Дело близилось к вечеру. Улицы города постепенно пустели, и хотя на дорогах было много машин, по трамвайным путям они уже не ездили, и тот дорожный беспредел, который именуется “час пик”, подходил к концу.
Уставшие от дневных приключений нищие остановились у светофора. Среди машин, притормозивших на “красный”, отчаянно разъезжал инвалид-колясочник. С ловкостью и проворством, достойными настоящего фокусника, инвалид, шантажируя двумя своими культями, собирал мзду с автомобилистов. Вова не удержался:
— Что, и с этого ты деньги берешь?
— С убогих я вообще взносы не беру, грех большой, их люди серьезные контролируют, на смену и со смены на машинах возят. Умирают они часто, инвалиды-то, зато доход, говорят, большой хозяевам дают. Да и с чего ты, Вовка, взял, что я со всех деньги собираю, я только со своих, а много ли своих в нашем “миллионнике”? Я, Вова, не жадный, мне денег много не надо, выпить, закусить и еще выпить.
Приятели шли по улице, знаменитой тем, что по ее бокам, как часовые, стояли жрицы любви. Проститутки на парочку внимания не обращали, плевать им было на случайных, плохо одетых прохожих.

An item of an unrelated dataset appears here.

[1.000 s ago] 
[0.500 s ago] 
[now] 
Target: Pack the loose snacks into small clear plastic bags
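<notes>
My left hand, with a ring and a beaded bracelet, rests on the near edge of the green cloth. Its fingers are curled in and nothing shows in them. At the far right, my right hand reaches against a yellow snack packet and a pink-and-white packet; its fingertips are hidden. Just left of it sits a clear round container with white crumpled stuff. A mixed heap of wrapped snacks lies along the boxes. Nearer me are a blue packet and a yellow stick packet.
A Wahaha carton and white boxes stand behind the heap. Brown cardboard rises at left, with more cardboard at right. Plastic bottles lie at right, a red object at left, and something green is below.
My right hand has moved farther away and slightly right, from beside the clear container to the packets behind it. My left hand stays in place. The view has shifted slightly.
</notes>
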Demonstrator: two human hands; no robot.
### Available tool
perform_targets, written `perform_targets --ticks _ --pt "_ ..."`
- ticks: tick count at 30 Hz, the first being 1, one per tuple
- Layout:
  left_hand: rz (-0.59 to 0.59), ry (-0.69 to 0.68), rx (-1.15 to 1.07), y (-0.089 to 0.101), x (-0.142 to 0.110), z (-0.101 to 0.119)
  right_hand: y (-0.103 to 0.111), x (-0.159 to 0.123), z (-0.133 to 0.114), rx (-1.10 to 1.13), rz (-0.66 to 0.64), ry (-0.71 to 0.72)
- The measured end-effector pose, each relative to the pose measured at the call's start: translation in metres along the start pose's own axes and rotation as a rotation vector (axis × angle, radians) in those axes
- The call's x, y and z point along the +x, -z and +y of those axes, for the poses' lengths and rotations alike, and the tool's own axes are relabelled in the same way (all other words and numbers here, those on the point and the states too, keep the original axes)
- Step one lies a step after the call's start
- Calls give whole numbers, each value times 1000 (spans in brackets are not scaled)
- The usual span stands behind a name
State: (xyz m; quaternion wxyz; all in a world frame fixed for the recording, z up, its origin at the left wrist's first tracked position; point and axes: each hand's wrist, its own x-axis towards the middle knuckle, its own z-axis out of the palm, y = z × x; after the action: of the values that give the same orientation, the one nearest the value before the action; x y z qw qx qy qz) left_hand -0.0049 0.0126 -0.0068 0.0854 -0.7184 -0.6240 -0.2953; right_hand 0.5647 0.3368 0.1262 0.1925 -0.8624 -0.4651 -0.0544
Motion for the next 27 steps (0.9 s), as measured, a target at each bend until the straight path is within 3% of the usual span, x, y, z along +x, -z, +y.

— Вовка, тебе какая из этих девушек нравится? — У Вовы рот раскрылся от удивления. Он начал чесать затылок, потом, помявшись, сказал Вадику:
— Так нравятся-то они мне все, бабы симпатичные, все как на подбор, только толку-то что в том, что они мне нравятся?
— Толку от этого, конечно, нет, но у нас есть деньги, именно они и придают толк нашим желаниям. После тяжелого трудового дня мы имеем право отдохнуть в обществе приятной спутницы. Ты не против, Вова, что спутница у нас будет одна? На вторую нашего с тобой платежеспособного спроса не хватит.
— Да я за, только с нами вряд ли кто согласится…
Вадик тем временем подошел к девице в коротенькой юбке и в туфлях на длиннющих шпильках, которая была на полголовы выше и раза в три младше своего клиента. Рассматривая лысину толстяка, она спокойно выслушала толстяка, молча кивнула и, взяв деньги, пошла вместе с друзьями. Троица выглядела просто комично. Ушастый Вова, толстый Вадик, в его нелепом пиджаке, вместе с длинноногой девицей, державшей друзей под руки, следовали до первого удобного места.
Расставшись после свидания с путанкой, нищие, наконец, оказались вблизи кладбища. На месте, где обычно сидели попрошайки, никого не было, только одиноко стоявшая коляска с инвалидом напоминала о том, что здесь собираются люди.
— Опять Кольку забыли домой забрать, чтоб им пусто было! — закричал Вадик. — Куда его теперь? Ну да ладно, ночи еще теплые, не замерзнет. Инвалид, услышав человеческие голоса, замычал.
— А значит, жив. Водочки бы ему — сказал Вова.
— Есть тут у меня заначка возле той могилки, сбегай, Вовка, может, не выпили эти олухи.
Успокоив Кольку водкой, друзья, с ощущением, что все сделано правильно, пошли устраиваться на ночлег. Молча они допили бутылку и, согласившись, что день проведен не зря, улеглись спать. Вокруг стола тишина, и только теплый тихий ветер слегка раскачивал верхушки деревьев. Вовка, удобно устроившись под вкопанным в землю столиком, положил голову на поросшую мхом плиту и стал дремать. Водка, разошедшаяся по организму, принесла ощущение радостного спокойствия и умиротворения.
Засыпая, Вовка подумал: “Самое это в городе спокойное место — кладбище”.